What is being asked:
Transcribe the listing below in full, exactly, with no images.

== Segment start ==

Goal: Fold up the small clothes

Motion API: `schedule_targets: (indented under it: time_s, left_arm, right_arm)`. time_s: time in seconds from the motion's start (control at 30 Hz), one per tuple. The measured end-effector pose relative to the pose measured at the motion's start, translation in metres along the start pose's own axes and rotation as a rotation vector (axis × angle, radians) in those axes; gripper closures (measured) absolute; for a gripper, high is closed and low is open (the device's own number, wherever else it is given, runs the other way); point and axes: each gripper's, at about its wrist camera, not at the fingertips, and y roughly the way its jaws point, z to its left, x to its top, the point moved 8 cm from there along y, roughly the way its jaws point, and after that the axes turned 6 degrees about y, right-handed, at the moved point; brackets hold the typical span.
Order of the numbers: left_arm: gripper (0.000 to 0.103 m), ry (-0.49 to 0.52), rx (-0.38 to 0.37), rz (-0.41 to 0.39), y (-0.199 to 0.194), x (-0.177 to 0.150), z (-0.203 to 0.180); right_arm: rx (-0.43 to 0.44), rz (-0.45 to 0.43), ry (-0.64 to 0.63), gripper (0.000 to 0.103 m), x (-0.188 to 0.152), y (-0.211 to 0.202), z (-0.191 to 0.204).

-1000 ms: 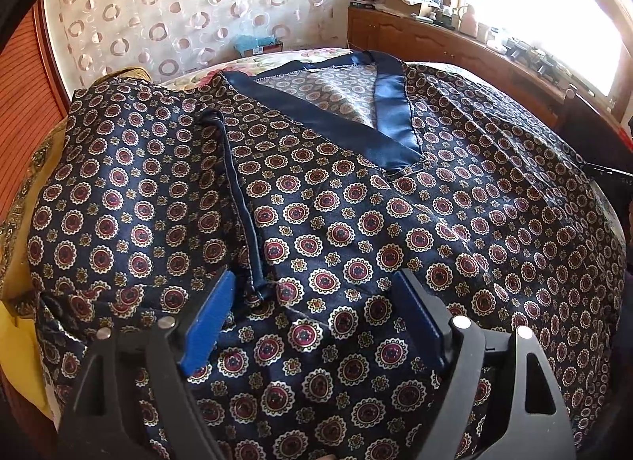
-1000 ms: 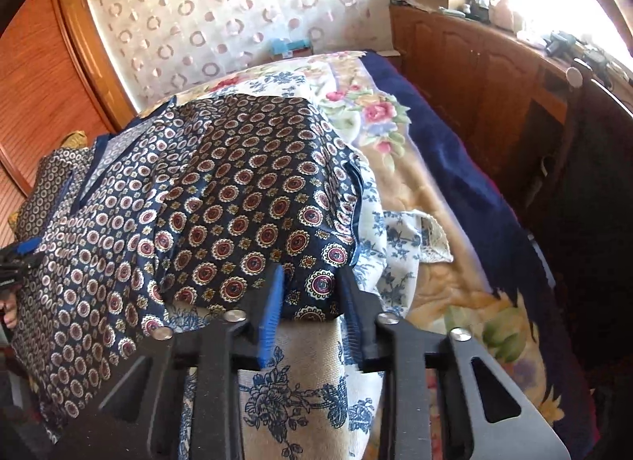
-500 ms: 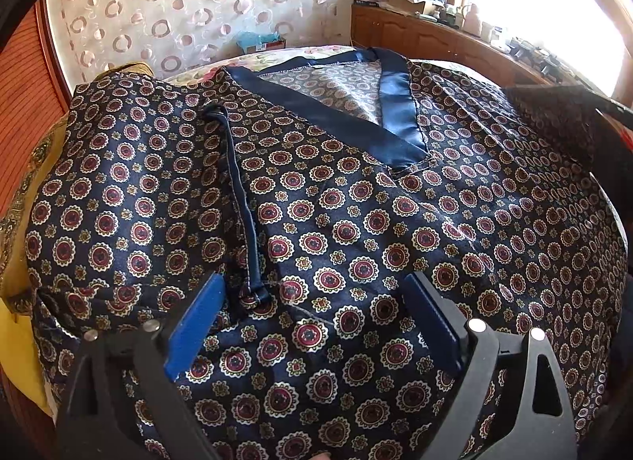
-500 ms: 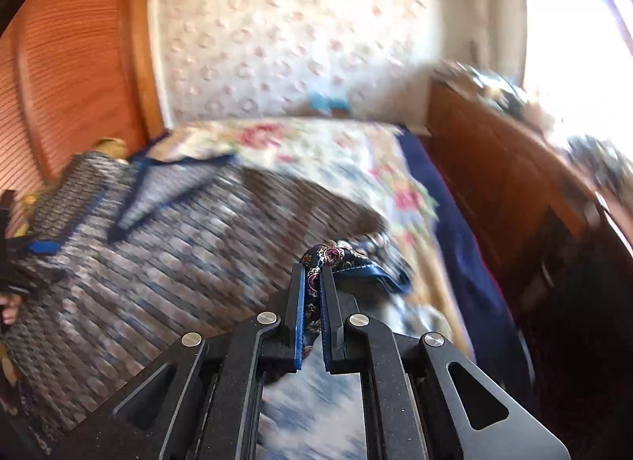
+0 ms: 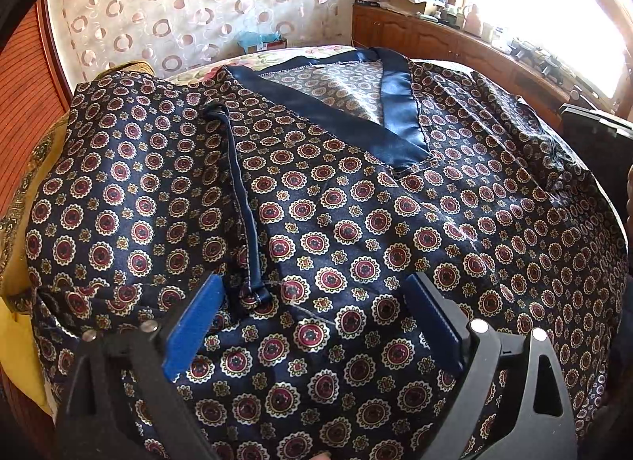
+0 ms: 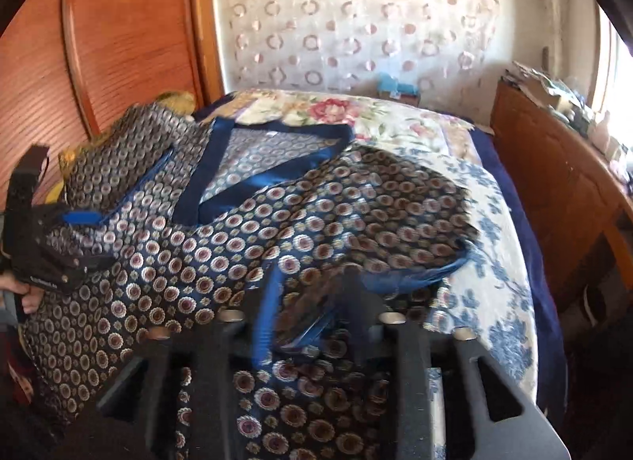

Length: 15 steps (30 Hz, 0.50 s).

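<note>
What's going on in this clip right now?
A person with a gripper in each hand is folding a patterned satin top spread on a bed. The right gripper is over the top's right sleeve, now folded across the body; its jaws are opening, sleeve cloth between them. The left gripper hovers wide open over the left side, holding nothing, by the folded-in left sleeve.

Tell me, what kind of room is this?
Most likely a bedroom. A patterned shirt is spread over a bed with a flowery bedspread, beside a wooden wardrobe door and a long wooden cabinet under a sunny window.
</note>
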Motion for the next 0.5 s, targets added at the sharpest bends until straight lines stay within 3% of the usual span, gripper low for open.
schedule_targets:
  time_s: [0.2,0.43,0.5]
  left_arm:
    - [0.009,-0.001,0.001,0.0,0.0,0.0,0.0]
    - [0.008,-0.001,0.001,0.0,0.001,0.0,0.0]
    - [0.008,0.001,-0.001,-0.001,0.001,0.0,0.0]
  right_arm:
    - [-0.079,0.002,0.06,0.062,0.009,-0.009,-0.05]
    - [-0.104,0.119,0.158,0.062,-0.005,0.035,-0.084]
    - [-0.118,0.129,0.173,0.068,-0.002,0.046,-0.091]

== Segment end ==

Answer section:
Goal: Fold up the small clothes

Motion API: `schedule_targets: (indented under it: time_s, left_arm, right_arm)`. time_s: time in seconds from the motion's start (control at 30 Hz), one per tuple. The measured end-effector pose relative to the pose measured at the motion's start, translation in metres along the start pose's own axes and rotation as a rotation vector (axis × angle, radians) in those axes; gripper closures (measured) absolute; for a gripper, high is closed and low is open (the device's own number, wherever else it is given, runs the other way); point and axes: each gripper's, at about its wrist camera, not at the fingertips, and y roughly the way its jaws point, z to its left, x to its top, the point moved 8 cm from there along y, roughly the way its jaws point, and after that the axes turned 6 degrees about y, right-handed, at the moved point; brackets hold the typical span.
Order of the numbers: left_arm: gripper (0.000 to 0.103 m), ry (-0.49 to 0.52), rx (-0.38 to 0.37), rz (-0.41 to 0.39), y (-0.199 to 0.194), x (-0.177 to 0.150), z (-0.203 to 0.180); right_arm: rx (-0.43 to 0.44), rz (-0.45 to 0.43), ry (-0.64 to 0.63), gripper (0.000 to 0.103 m), x (-0.188 to 0.152), y (-0.211 to 0.202), z (-0.191 to 0.204).

-1000 ms: 
-1000 ms: 
-500 ms: 
-500 ms: 
+0 ms: 
+0 ms: 

Length: 15 steps (30 Hz, 0.50 s).

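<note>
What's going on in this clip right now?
A person with a gripper in each hand is folding a patterned satin top spread on a bed. The right gripper is over the top's right sleeve, now folded across the body; its jaws are opening, sleeve cloth between them. The left gripper hovers wide open over the left side, holding nothing, by the folded-in left sleeve.

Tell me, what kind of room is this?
Most likely a bedroom. A patterned shirt is spread over a bed with a flowery bedspread, beside a wooden wardrobe door and a long wooden cabinet under a sunny window.
</note>
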Motion for the next 0.5 s, targets added at the sharpest bends until straight lines stay within 3% of the usual span, gripper low for open.
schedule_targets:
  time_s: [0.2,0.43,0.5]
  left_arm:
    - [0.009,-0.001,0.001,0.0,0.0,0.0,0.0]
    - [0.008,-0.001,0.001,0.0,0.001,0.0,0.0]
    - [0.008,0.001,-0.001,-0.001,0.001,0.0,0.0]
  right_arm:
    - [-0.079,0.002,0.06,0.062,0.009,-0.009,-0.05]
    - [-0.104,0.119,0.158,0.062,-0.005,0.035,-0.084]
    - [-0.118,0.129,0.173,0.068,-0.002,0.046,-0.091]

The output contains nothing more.